# The Hundred-Page Machine Learning Book

My notes and highlights on the book.

Author: Andriy Burkov

# Table of Contents

- Table of Contents
- 1 Introduction
- 2 Notation and Definitions
- 3 Fundamental Algorithms
- 4 Anatomy of a Learning Algorithm
- 5 Basic Practice
- 6 Neural Networks and Deep Learning
- 7 Problems and Solutions
- 8 Advanced Practice
- 9 Unsupervised Learning
- 10 Other Forms of Learning
- 11 Conclusion

# 1 Introduction

## What is Machine Learning

Process of solving a practical problem:

- Gathering a dataset
- Algorithmically building a statistical model based on that dataset to be used somehow to solve the practical problem

## Supervised Learning

Dataset is a collection of **labeled examples**

Goal is to use the dataset to produce a model that takes a feature vector as input and outputs information that allows deducing the label for this feature vector

## Unsupervised Learning

Dataset is a collection of **unlabeled examples**

Goal is to create a model that takes a feature vector as input and either transforms it into another vector or into a value that can be used to solve a practical problem

## Semi-supervised Learning

Dataset contains both labeled and unlabeled examples. Usually unlabeled quantity » labeled quantity

Goal is the same as supervised learning. When you add unlabeled examples, you add more information about your problem, a larger sample reflects better the probability distribution the data we labeled came from

## Reinforcement Learning

Machine “lives” in an environment and is capable of perceiving the **state** as a vector of features. Machine can execute **actions** in every state. Different actions bring different **rewards** and could also move the machine to another state.
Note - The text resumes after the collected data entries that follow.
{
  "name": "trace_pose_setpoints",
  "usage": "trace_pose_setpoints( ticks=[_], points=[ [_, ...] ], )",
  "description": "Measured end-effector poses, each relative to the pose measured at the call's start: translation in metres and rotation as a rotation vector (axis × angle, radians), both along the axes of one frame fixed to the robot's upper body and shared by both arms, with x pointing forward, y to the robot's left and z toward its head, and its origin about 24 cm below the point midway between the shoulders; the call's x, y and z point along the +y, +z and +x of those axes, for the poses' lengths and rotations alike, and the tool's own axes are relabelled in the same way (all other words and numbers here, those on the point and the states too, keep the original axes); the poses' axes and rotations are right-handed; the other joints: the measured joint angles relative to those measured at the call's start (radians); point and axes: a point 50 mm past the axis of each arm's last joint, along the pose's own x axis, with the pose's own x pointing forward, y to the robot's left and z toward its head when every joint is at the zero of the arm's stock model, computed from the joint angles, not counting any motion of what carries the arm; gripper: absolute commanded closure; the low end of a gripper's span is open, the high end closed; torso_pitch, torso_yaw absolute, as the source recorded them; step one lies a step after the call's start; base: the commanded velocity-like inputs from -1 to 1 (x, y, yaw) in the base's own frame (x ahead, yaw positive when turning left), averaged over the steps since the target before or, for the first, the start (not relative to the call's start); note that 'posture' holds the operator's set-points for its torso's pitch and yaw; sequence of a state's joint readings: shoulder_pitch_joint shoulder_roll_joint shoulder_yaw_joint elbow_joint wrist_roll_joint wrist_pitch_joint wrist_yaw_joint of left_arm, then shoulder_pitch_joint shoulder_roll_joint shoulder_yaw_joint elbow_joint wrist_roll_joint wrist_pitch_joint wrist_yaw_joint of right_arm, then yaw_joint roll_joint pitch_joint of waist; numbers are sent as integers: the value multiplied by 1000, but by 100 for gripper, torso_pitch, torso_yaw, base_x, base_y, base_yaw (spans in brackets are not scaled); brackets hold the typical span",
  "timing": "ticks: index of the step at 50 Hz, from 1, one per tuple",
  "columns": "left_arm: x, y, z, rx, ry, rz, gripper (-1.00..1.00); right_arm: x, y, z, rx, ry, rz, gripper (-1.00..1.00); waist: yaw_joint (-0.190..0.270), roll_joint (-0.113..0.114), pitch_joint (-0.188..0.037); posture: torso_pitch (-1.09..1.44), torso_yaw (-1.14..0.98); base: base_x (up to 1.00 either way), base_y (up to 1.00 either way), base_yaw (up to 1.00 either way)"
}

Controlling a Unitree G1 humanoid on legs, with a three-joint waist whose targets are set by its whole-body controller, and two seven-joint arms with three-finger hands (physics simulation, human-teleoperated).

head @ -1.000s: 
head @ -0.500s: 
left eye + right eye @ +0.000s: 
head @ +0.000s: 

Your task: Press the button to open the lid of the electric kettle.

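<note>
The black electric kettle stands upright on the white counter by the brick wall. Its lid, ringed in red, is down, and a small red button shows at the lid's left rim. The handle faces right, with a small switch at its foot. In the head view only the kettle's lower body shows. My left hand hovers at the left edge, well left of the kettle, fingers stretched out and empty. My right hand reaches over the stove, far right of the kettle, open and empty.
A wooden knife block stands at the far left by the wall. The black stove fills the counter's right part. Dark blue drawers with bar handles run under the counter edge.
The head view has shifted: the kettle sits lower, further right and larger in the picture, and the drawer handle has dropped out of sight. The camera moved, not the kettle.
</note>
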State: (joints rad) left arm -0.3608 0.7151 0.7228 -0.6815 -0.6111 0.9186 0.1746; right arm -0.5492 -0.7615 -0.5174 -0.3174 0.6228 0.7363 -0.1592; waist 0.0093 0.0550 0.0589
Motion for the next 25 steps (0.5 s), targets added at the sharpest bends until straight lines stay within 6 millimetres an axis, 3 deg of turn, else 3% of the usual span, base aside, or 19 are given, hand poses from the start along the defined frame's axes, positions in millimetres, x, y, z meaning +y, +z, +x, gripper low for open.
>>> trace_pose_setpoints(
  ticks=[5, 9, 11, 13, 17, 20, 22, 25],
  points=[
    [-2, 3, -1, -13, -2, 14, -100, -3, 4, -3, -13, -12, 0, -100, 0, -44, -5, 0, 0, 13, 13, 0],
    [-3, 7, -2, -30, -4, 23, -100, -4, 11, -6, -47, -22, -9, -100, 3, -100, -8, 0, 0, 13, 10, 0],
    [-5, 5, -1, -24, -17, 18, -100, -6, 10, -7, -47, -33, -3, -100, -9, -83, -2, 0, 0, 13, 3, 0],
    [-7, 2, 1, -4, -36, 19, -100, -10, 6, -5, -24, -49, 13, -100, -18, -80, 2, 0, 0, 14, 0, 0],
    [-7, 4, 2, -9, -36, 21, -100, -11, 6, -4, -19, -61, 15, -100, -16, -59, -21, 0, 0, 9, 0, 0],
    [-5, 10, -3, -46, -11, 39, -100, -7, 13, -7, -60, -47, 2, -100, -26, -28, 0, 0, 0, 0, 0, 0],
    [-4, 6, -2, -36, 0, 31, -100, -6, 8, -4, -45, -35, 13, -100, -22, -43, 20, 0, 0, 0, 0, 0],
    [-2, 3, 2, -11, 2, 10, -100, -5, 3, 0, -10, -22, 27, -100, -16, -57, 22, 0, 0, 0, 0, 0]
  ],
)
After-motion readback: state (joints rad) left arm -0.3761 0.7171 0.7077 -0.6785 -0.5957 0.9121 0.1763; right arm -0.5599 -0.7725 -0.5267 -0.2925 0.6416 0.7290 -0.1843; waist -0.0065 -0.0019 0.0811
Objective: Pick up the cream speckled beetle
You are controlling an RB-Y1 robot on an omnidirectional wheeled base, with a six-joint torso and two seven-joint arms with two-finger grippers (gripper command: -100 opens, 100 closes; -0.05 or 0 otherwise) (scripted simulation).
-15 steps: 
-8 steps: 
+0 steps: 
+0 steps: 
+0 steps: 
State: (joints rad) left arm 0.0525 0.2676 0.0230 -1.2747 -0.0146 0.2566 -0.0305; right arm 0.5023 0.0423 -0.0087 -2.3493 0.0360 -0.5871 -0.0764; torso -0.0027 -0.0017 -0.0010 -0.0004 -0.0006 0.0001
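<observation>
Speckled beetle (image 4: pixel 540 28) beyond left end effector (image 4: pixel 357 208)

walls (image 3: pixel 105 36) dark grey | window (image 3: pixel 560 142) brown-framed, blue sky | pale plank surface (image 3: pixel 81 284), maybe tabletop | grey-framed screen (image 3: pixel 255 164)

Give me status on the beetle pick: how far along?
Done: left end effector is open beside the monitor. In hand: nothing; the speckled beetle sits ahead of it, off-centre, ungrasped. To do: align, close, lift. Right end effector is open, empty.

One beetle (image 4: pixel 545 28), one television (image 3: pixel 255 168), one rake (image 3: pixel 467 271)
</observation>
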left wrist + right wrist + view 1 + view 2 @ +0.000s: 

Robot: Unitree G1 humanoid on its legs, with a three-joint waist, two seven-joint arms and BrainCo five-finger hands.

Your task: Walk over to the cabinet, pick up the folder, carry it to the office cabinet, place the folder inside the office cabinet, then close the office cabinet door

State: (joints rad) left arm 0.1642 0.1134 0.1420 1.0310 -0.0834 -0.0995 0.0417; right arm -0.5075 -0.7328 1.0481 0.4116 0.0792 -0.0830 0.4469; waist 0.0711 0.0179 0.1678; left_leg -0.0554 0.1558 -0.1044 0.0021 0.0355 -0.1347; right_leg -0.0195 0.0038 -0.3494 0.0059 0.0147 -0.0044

The goal of RL algorithm is to learn a **policy**. A policy is a function that takes the feature vector of a state as input and outputs an optimal action to execute. The action is optimal if it maximizes the expected average reward

## Why the Model Works on New Data

*PAC (“probably approximately correct”) learning*: theory that helps to analyze whether and under what conditions a learning algorithm will probably output an approximately correct classifier

# 2 Notation and Definitions

# 3 Fundamental Algorithms

# 4 Anatomy of a Learning Algorithm

## Building Blocks of a Learning Algorithm

- a loss function
- an optimization criterion based on the loss function
- an optimization routine leveraging training data to find a solution to the optimization criterion

## Gradient Descent

Iterative optimization algorithm for finding the minimum of a function

Find a *local minimum*: Starts at some random point and takes steps proportional to the negative of the gradient of the function at the current point

Gradient descent proceeds in **epochs**. Epoch: using the training set entirely to update each parameter

The learning rate controls the size of an update

Regular gradient descent is sensitive to the choice of the learning rate and slow for large datasets

Minibatch stochastic gradient descent (SGD): speed up the computation by approximating the gradient descent using smaller batches (subsets) of the training data.

Upgrades to SGD:

- Adagrad
- Momentum
- RMSprop
- Adam

## How Machine Learning Engineers Work

You don’t implement algorithms yourself, you use libraries, most of which are open source -> *scikit-learn*

## Learning Algorithms’ Particularities

- different hyperparameters
- some can accept categorical features
- some allow the data analyst to provide weightings for each class -> influence the decision boundary
- some given a feature vector only output the class -> others the probability
- some allow for online learning
- some can be used for both classification and regression

# 5 Basic Practice

## Feature Engineering

Transforming raw data into a dataset. Labor-intensive process, demands creativity and domain knowledge

Highly informative features = high predictive power

**Low bias**: predicts the training data well

## One-Hot Encoding

Transform categorical feature into several binary ones -> increase the dimensionality of the feature vectors

## Binning

Also called bucketing. Convert a continuous feature into multiple binary features (bins or buckets), based on value range

Can help the learning algorithm to learn using fewer examples

## Normalization

Converting the actual range of values into a standard range of values, typically in the interval [-1, 1] or [0, 1]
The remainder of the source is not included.